Auf dem weiteren Weg nach Bad Schandau konnte ich mich endlich mal um meine Trinkblase kümmern. Sie summte im geschützten Rucksack den bekannten Schüttelsong. So galt es, den Schwachpunkt Mundstück in die Hand zu nehmen. Keine 500m später war die Entriegelung des „Saboteurs“ wieder beweglich und der noch warme Tee löste erste Eisablagerungen im isolierten Trinkschlauch. Die lang ersehnte Flüssigkeit erreicht den dehydrierten Körper. Schnell wurde ein Powel-Gel genascht, dem nach ersten Verdauungstrunk ein zweites folgte. Meine pace war bereits unter 6 min gesunken. Ich hatte ein bedenkliches Energiedefizit. Glücklicherweise konnten die fühlbaren -25°C (Gegenwind kam auf, seit ich das Elbufer erreicht), der Konsistenz der Glibbermasse nix anhaben.

Ich passierte am Elbufer Bad Schandau und lief weiter über Wendisch-Fähre nach Prossen. Zuvor gabs noch einen schnellen Penny-Stopp, der 3 RedBull im Rucksack und eines im Magen verschwinden ließ. Der 33. Tageskilometer wurde gespeichert, somit wurden die in erster Planung avisierten 40 Tageskilometer Realität. Da ich mich mit diesem Mehrkilometer-Gedanken seit Beginn des Laufes angefreundet, konnte nichts mental Kritisches passieren.

Stattdessen geschah, was ich nicht mehr erwartete: Ich fror, wie ein Schneider. Selbst das 2. Paar Handschuhe konnte die immer kleiner werdenden Fäuste in ihrem Inneren nicht verhindern. Mit Freude erreichte ich den Ortsausgang von Prossen, wo mein Anstieg zum 6. und letzten „Gipfel“ erfolgen sollte. Kein Gegenwind mehr, welche Wohltat.

Ich wollte die Energie nicht mehr aufbringen, die mich der steile Anstieg zum Lilienstein kosten sollte und arbeitete erst mal das Telefonat ab, das meine Rückkehr ankündigte. Kurze Zeit später, die heftigste Steigung lag hinter mir, wurde wieder gelaufen. Ich ließ den wirklichen Gipfel links liegen und folgte nach dem letzten Panoramablick, hier auf Waltersdorf, dem verlotterten „Lottersteig“, der mich zum Elbufer brachte. Nach weiteren endlosen 2 Kilometern sah ich endlich meinen Startpunkt wieder. Nicht nur ich war froh, unbeschadet wieder „zu Hause“ zu sein.

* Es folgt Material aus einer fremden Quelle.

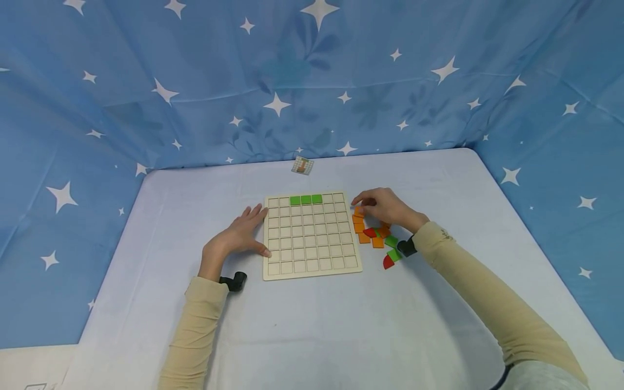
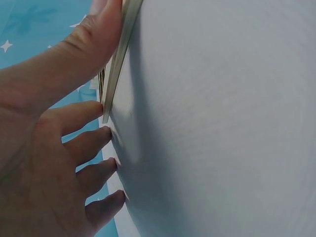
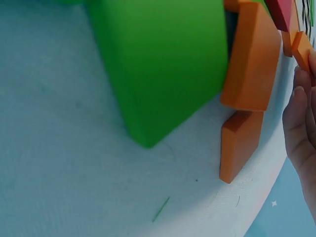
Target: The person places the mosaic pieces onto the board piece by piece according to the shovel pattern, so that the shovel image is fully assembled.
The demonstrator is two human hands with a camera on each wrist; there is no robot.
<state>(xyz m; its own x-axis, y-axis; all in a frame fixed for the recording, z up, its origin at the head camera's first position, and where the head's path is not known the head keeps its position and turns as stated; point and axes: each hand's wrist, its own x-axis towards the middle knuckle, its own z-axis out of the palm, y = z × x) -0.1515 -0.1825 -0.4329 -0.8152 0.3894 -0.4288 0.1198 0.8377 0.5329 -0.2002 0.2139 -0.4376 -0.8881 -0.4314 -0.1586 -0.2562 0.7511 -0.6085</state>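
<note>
A pale wooden grid board (image 1: 312, 233) lies on the white table, with several green square tiles (image 1: 305, 200) in its top row. My left hand (image 1: 239, 233) is spread along the board's left edge. Its thumb rests at the edge, as the left wrist view shows with the board (image 2: 116, 74) seen edge-on. To the right of the board, my right hand (image 1: 385, 207) pinches an orange square tile (image 3: 301, 50) over a loose pile. That pile holds orange tiles (image 1: 377, 242), green tiles (image 1: 391, 241) and red rounded pieces (image 1: 388, 262).
A small printed card (image 1: 302, 165) with a grid picture lies beyond the board, near the table's far edge. A blue curtain (image 1: 273, 70) with white stars hangs behind and beside the white table (image 1: 312, 330).
</note>
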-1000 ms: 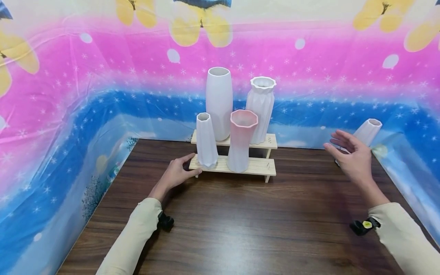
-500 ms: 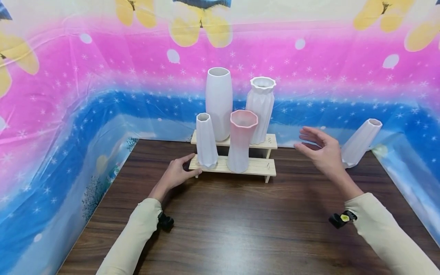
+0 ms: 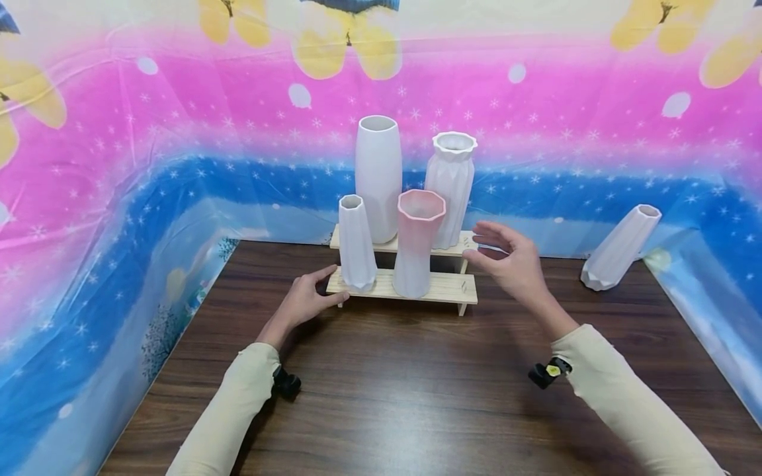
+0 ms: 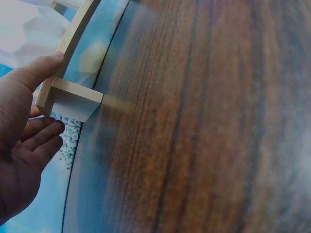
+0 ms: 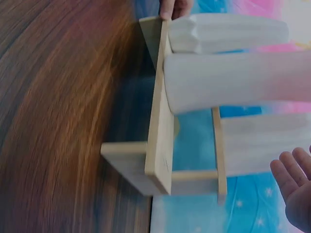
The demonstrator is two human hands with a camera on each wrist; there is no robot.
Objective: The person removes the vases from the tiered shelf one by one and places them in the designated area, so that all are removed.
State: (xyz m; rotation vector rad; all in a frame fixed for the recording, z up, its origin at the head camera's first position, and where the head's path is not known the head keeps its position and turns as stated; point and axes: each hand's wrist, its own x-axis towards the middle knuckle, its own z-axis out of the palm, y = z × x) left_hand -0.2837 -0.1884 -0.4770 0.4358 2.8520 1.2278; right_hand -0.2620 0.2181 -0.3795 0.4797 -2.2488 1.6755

Die erwartete Entspannung auf den vereisten Abstiegen fand leider nicht statt.

Ich legte dann doch „nur“ 39 Kilometer zurück, brauchte jedoch auch 4:10 Stunden dafür aber hatte beruhigende 1000 positive Höhenmeter trainiert. Viel weiter hätte ich bei den -15 °C auch nicht laufen wollen. Manchmal ist es eben schwerer, als an gewöhnlichen Tagen. Die Erlebnisse des Ausfluges bleiben jedoch gespeichert, werden Motivator sein, wenns man gaaanz schlimm wird. Morgen die passende Regeneration, mit Muskelkater rechne ich … hm … eigentlich … nicht.

90 Minuten stehen im Plan, die recht eben ablaufen sollten … schauen wir mal, wo sich was Passendes findet.